I guess you could divide a lot of animals into two groups. Those using passive techniques (hearing etc) and those using active techniques (bats are all I can think of).

It's probably a lot more fun than reading the jabbophobes bollox.

John H said...

Sorry Becky - getting off the beaten track a bit here.

John H said...

Back to the jabbophobes and "Wakefield The Scuzz-Woo".

You really have to see this muppet character rip the piss out of Wakefield and summarise the whole shameful farrago of that fraudsters deceit, lies and greed.

http://scienceblogs.com/insolence/2009/02/andrew_wakefield_scuzz-wo.php#commentsArea

The muppet refers to him as a "scuzz-woo" "scuzzbucket" and "scum".

Not sure what the first one is exactly but I am with the muppet on this one.

If you can be totally eviscerated by a muppet then the game has to be over, surely.

John H said...

Even backward places like Yemen can get it right:

"""Measles

But Yemen’s battle against measles is a more successful story. From 2007 to 2006, reported cases of measles nationwide plummeted from 30,000 cases, 5,000 of which were fatal, to 13 cases only.

“In 2008, there were three reported cases of measles, and no fatalities,” said Mohammad."""

http://www.yementimes.com/article.shtml?i=1230&p=health&a=1

5000 dead kids versus no dead kids.

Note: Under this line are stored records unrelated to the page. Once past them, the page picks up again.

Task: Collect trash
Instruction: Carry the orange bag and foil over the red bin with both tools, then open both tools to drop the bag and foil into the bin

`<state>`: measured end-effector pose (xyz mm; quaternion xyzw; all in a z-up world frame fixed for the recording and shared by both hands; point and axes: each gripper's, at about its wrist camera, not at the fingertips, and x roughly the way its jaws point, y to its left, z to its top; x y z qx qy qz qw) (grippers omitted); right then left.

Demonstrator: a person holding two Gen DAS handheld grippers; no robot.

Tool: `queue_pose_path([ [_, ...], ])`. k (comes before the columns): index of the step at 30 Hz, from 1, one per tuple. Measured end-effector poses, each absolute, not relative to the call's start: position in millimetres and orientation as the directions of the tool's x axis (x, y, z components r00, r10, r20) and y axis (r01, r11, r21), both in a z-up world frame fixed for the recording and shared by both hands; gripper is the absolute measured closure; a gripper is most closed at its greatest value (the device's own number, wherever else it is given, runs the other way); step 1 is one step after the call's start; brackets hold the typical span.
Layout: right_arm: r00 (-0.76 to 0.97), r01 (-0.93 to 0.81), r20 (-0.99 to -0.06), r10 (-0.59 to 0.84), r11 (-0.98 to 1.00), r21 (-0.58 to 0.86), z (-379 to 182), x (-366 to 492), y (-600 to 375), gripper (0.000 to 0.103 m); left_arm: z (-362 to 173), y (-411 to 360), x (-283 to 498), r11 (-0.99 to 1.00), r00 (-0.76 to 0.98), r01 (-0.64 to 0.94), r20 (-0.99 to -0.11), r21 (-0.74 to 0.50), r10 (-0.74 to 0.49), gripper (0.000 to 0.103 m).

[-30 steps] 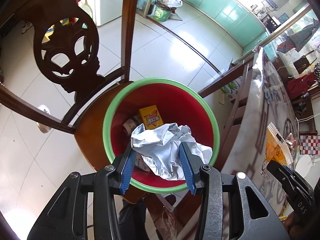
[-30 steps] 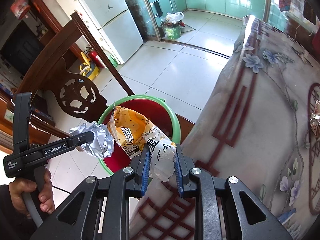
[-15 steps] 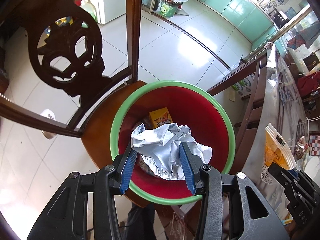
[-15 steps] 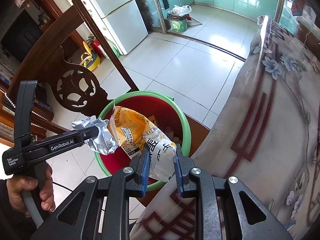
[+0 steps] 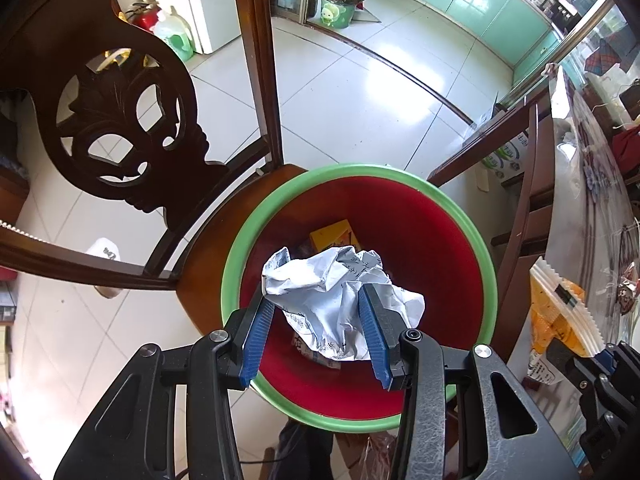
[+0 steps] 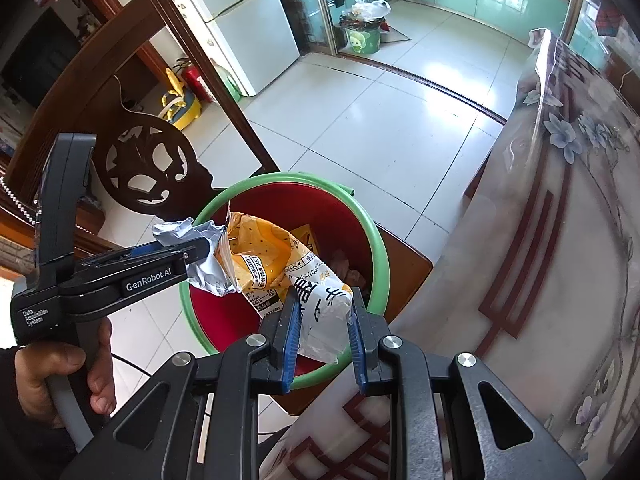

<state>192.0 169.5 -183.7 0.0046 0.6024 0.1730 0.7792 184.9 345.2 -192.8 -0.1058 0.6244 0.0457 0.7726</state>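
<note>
Above bin (image 5: 486, 264), both tools seemingly downward

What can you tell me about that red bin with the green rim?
The bin is a round bucket that looks like plastic, red inside with a light green rim. It stands upright on the wooden seat of a carved dark chair, beside a cloth-covered table. Some trash already lies at the bottom, including a yellow box. Both held pieces hang above its mouth without touching it.
</note>
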Motion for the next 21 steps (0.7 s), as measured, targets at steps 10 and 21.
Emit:
queue_pose_path([
  [10,0.177,-0.290,-0.947,0.268,0.934,0.211,-201,201,182,0.083,-195,343,193,0.978,0.205,-0.193,-0.978,-0.078,-0.038,0.054],
  [21,0.170,-0.316,-0.936,0.308,0.917,0.244,-203,199,187,0.081,-183,351,183,0.969,0.244,-0.224,-0.969,-0.106,-0.050,0.041],
])
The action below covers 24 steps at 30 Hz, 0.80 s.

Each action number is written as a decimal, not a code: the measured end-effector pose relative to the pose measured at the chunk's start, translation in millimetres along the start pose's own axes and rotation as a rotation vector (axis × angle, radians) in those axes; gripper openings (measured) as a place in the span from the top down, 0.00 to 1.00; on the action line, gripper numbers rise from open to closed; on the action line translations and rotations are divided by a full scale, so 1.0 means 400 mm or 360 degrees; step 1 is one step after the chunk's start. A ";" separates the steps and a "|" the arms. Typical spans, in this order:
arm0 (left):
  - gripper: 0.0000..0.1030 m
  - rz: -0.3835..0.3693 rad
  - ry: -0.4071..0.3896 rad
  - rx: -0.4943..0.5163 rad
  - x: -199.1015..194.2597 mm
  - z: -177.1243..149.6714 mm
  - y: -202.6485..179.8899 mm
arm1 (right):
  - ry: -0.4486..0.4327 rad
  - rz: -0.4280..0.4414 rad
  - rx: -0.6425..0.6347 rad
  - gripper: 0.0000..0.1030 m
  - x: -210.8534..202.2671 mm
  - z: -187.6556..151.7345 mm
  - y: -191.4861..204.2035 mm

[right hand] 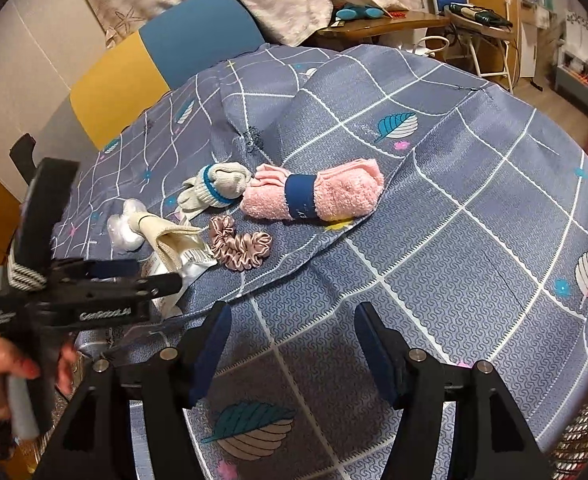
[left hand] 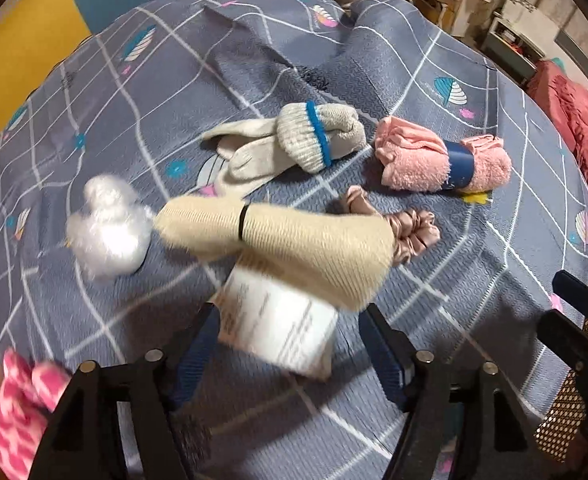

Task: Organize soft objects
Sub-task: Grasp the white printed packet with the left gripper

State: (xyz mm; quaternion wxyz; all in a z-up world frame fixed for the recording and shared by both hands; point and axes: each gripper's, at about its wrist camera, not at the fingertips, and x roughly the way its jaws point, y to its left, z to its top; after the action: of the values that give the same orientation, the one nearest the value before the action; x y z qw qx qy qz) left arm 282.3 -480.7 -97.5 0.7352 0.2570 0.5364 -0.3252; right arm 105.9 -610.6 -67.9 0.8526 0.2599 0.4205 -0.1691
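We hover our left gripper (left hand: 290, 332), fingers spread, around the cream roll's (left hand: 278, 240) label, beside the scrunchie (left hand: 410, 228); our right gripper (right hand: 292, 344) waits unclenched, empty.

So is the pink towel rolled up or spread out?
Rolled up. The pink towel lies as a tight bundle on the bedspread, cinched around its middle by a dark blue band.

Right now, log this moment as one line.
left gripper: open, cream sock bundle between jaws | right gripper: open, empty | pink towel roll: on bedspread
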 end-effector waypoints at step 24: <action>0.36 0.0028 -0.0116 -0.0138 -0.035 -0.031 -0.006 | 0.0021 0.0021 0.0136 0.37 0.001 0.003 -0.041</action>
State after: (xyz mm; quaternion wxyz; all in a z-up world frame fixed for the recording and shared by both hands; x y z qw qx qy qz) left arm 269.9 -470.4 -87.8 0.7674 0.2177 0.5207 -0.3044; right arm 98.6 -624.5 -72.7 0.8391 0.2998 0.4168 -0.1796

Which would any sane rational person prefer.

And that is 5000 live kids every year, year on year.

The jabbophobe ghouls presumably would prefer dead kids. Just as long as they don't get the munkee gonads in them.

And Mrs JH wonders why I get so incensed by these effing halfwits.

Anonymous said...

John H, I put your Yemen link on the JABS site.

Hopefully any extreme reactions will frighten genuinely concerned parents to somewhere more rational.

You never know...

Unknown said...

Of course they are spinning that measles in yemen story as fast as they can.

To the jabberwocks its just more proof that vaccinations are worthless.

John H said...

Tell 10,000 parents in Yemen every year how worthless the measles vaccine is.

Of course, being the proud possessors of extremely strange and eccentric views maybe the jabbophobes don't actully want an extra 5,000 slightly dark skinned extra kids each year.

And as for all those black kids in Africa, well . . . . . . .

John H said...

Good one Vince

However, I fear your jabbophobe alias is not long for this world.

The insane bitch that is Jackie and her child abusing brethren will kill your alias like a bug.

Ho Ho Ho - my captcha for this posting is actually "mingrat". And I used to believe there was no dog.